I would have a specific "to process" directory
I would have a specific "processed" directory
The original files can be deleted. I would have copied them from another location anyway and would manually replace them for various reasons with the OCRed version anyway.
Standard Abbyy features (English, make into OCR).

All non-standard stuff (rotate, other languages, etc) I would run manually.

The reason for making everything OCRed is to make reading easier (visually handicapped), but in wanting to make my life easier, I have to first use the limited visual resources to struggle with an unfamiliar way of thinking (the app/programming) to do it. The bits Ihave learned have been very great and appreciated, but it is a very steep curve for me.

Thanks in advance for any pointers.

Re: Hazel "beginner", OCR, Finereader and the like

PostPosted: Thu Apr 18, 2019 10:26 am
by Mr_Noodle
To get Finereader to OCR, you will need an AppleScript or Automator action to do that.
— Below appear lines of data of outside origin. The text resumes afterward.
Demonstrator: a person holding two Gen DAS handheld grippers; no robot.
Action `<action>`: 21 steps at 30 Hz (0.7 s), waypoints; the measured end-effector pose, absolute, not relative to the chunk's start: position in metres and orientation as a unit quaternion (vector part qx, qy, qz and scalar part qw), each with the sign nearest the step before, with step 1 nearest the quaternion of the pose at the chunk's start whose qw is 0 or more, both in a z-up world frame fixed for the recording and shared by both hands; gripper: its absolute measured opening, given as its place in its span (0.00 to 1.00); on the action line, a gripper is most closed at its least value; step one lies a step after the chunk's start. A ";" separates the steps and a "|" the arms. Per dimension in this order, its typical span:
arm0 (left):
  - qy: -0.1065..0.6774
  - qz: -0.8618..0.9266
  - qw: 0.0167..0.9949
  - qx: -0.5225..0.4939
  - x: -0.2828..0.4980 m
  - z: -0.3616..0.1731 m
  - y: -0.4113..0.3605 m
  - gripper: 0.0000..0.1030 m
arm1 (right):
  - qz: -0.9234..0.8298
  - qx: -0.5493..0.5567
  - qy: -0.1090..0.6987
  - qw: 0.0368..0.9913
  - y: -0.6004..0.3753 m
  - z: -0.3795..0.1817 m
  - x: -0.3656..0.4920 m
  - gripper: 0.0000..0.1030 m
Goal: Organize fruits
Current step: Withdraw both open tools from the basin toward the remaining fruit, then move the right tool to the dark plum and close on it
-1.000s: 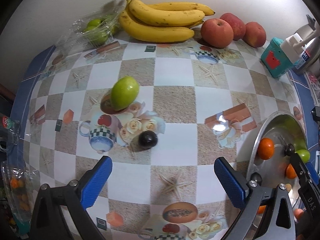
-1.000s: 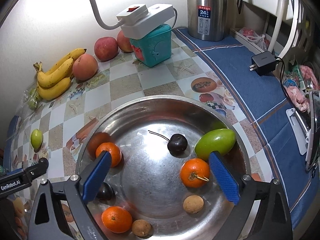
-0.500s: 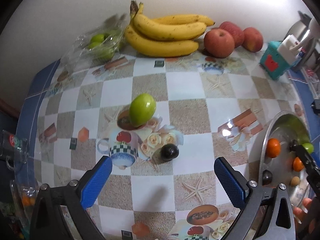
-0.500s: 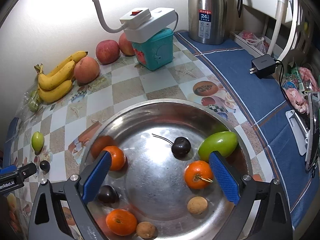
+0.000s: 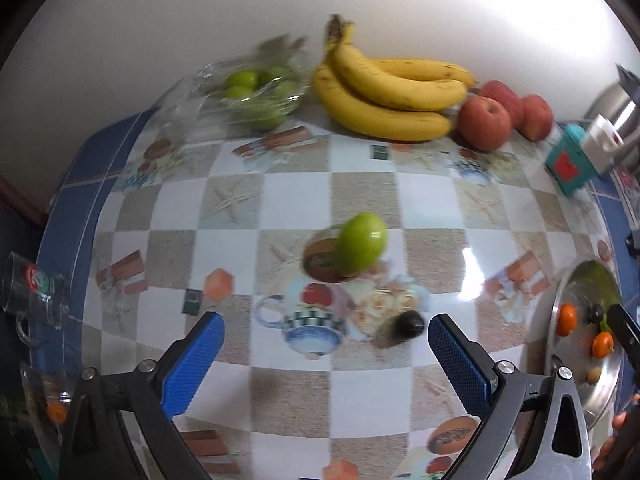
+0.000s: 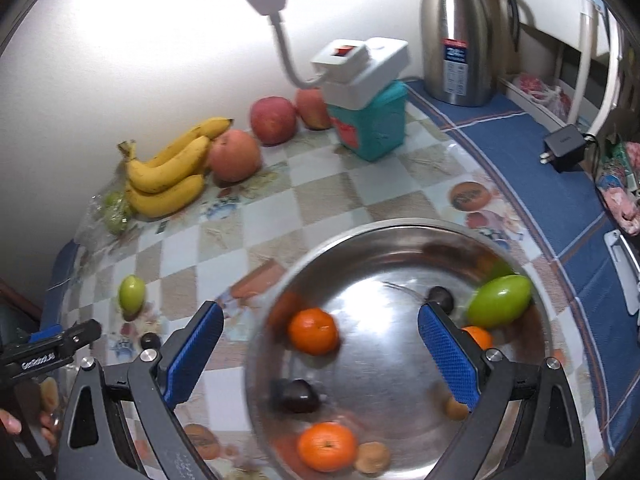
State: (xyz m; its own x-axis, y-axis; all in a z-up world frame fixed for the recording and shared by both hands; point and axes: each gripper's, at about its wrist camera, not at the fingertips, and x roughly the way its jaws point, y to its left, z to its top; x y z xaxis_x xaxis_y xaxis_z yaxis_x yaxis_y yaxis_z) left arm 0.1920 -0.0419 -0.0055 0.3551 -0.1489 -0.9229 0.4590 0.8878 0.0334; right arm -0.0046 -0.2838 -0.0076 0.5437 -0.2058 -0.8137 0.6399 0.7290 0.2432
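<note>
Green mango tilted, long axis upper-right

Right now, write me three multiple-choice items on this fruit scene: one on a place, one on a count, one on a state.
1. Where does the lone green fruit lie?
A. in the metal bowl
B. on the checked tablecloth
C. on the bananas

2. How many oranges show in the metal bowl?
A. three
B. one
C. five

3. How is the left hand-held gripper?
A. shut on the dark plum
B. shut on a banana
C. open, holding nothing

Answers:
1 B: it rests on the checked tablecloth, apart from the bananas.
2 A: three oranges are visible there.
3 C: its jaws stand wide, the dark plum untouched on the cloth.
</note>
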 end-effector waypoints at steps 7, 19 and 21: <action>0.548 -0.160 0.816 0.096 0.216 -0.010 0.003 1.00 | -0.224 0.248 0.414 0.847 -0.261 -0.007 0.017 0.95; 0.573 -0.163 0.797 0.095 0.224 -0.037 0.010 1.00 | -0.153 0.212 0.442 0.858 -0.199 -0.018 0.070 0.95; 0.579 -0.159 0.794 0.098 0.226 -0.042 0.011 1.00 | -0.146 0.206 0.446 0.859 -0.190 -0.021 0.077 0.95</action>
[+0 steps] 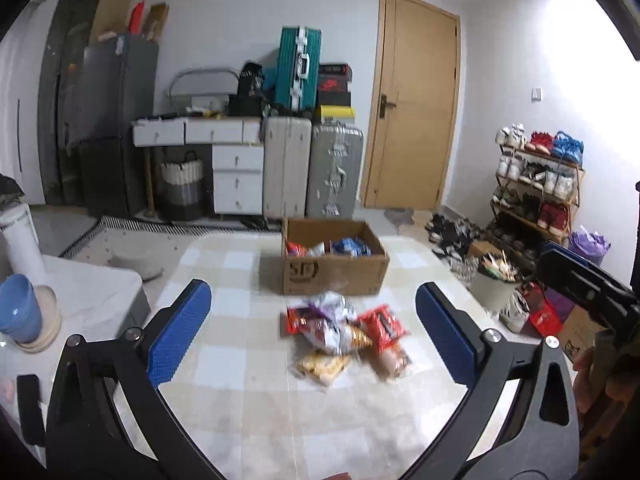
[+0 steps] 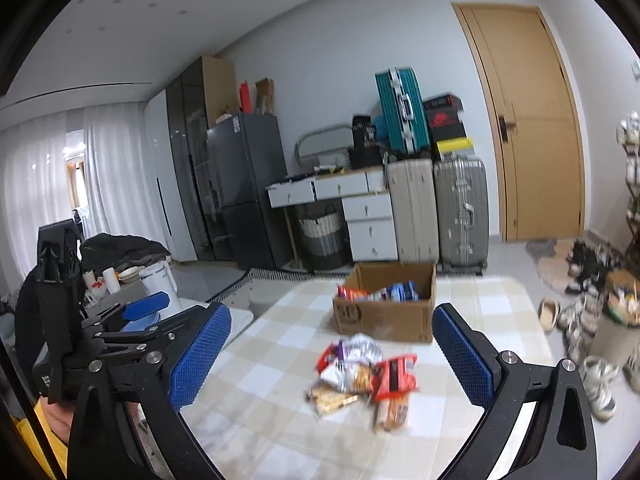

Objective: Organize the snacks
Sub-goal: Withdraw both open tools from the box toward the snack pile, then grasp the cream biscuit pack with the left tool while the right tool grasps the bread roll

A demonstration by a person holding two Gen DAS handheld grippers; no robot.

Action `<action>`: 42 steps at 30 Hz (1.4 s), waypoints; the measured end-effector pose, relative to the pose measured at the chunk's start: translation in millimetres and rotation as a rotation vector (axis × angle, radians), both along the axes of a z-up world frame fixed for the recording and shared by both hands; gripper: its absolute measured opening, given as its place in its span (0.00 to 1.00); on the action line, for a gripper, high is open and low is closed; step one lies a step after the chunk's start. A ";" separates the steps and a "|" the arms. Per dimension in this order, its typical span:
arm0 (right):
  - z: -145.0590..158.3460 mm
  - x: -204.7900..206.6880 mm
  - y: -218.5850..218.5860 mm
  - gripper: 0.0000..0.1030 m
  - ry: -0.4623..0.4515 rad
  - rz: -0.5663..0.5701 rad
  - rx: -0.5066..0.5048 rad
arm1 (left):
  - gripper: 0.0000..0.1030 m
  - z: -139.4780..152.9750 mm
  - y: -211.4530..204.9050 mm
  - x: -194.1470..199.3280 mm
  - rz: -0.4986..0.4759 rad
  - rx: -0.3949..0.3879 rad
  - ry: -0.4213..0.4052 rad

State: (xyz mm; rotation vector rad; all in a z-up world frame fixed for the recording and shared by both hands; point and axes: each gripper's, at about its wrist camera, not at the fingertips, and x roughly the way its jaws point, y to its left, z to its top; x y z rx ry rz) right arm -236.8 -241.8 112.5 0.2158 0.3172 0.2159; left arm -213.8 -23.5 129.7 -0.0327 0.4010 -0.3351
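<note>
A loose pile of snack packets, red, silver and yellow, lies on the checked tablecloth. Behind it stands an open cardboard box with several packets inside. My left gripper is open, its blue pads wide apart and short of the pile, with nothing between them. My right gripper is open too, hovering before the pile and holding nothing. Each gripper shows in the other's view: the right one at the right edge, the left one at the left.
A low white side table to the left carries a blue bowl. A waste bin and scattered shoes lie right of the table, before a shoe rack. Suitcases, drawers and a wooden door line the back wall.
</note>
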 end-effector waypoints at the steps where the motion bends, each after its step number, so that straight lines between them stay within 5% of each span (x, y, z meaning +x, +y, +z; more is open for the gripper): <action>1: -8.8 -0.1 -0.7 0.99 0.011 -0.002 0.004 | 0.99 -9.5 0.3 0.3 -0.007 -0.002 0.016; 17: -82.4 42.7 -12.5 0.99 0.133 -0.013 0.003 | 0.99 -97.8 -51.0 119.3 -0.044 0.044 0.149; 37: -202.7 158.4 -15.8 0.98 0.507 0.021 -0.020 | 0.99 -237.2 -91.7 255.6 -0.077 0.098 0.450; 42: -216.6 176.6 -13.4 0.85 0.550 0.022 -0.051 | 0.98 -255.6 -109.7 282.7 -0.095 0.139 0.472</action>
You can try searching the forums here or on their site.

Is it imperative that you process the files in a certain order? If not, then you shouldn't worry about that part at all as it complicates things.
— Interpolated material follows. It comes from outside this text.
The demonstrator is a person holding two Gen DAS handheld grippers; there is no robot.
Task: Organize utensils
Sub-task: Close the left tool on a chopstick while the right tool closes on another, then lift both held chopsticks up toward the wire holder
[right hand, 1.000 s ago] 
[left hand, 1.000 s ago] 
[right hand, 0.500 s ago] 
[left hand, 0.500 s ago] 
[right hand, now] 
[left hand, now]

Re: Hazel "beginner", OCR, Finereader and the like

PostPosted: Thu Apr 18, 2019 10:52 am
by luoto
Mr_Noodle wrote:To get Finereader to OCR, you will need an AppleScript or Automator action to do that. You can try searching the forums here or on their site.
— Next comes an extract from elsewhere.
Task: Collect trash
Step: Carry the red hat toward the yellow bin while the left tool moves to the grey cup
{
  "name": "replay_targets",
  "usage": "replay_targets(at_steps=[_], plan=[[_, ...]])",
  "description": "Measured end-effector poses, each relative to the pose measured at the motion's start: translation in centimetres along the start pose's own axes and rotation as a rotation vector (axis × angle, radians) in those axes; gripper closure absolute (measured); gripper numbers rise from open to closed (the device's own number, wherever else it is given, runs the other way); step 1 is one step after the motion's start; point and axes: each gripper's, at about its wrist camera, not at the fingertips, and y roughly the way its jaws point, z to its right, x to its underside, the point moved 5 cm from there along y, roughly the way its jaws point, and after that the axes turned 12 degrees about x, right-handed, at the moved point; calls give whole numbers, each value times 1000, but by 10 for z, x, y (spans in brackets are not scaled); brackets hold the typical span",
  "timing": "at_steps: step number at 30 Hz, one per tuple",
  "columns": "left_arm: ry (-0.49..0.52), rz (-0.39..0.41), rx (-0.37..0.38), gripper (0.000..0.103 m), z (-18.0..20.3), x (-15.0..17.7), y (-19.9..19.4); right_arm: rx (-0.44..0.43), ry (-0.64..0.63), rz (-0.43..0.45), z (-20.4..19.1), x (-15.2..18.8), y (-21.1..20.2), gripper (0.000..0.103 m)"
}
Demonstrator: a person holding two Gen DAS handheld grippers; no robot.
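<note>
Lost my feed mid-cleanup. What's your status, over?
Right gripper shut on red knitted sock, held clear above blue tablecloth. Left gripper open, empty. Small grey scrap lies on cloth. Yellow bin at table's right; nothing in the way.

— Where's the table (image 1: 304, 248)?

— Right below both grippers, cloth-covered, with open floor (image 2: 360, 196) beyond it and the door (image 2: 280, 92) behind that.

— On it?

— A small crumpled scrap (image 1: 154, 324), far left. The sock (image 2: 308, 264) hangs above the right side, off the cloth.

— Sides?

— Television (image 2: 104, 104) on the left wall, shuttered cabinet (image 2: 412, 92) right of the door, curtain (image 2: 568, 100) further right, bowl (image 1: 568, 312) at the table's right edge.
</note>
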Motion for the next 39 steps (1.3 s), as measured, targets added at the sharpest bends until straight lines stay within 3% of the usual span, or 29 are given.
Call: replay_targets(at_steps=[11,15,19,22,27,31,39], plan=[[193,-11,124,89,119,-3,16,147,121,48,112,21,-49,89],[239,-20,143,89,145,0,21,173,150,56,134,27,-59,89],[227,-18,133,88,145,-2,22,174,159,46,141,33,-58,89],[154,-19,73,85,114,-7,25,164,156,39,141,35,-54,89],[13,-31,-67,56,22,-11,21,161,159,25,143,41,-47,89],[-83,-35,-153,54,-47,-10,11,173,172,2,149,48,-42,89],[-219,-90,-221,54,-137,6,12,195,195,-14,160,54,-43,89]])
Thank you for approving the topic and the prompt response. In the threads, I quoted I saw some script examples, but they (to me) seemed to contradict or confuse. There is no order of processing desired. Essentially I want to be able to dump files in one directory and they get OCRed and output elsewhere, with the originals being deleted (to avoid reprocessing).

I could not see a way with Hazel for it to look at one file in the "import directory" and then just send that to Finereader, since my understanding from the script was you had to make some selection of the file (name) to send it away. When I tried with Automator it wanted to do all the files at once, and it sought to merge them in the OCR application despite not selecting "merge".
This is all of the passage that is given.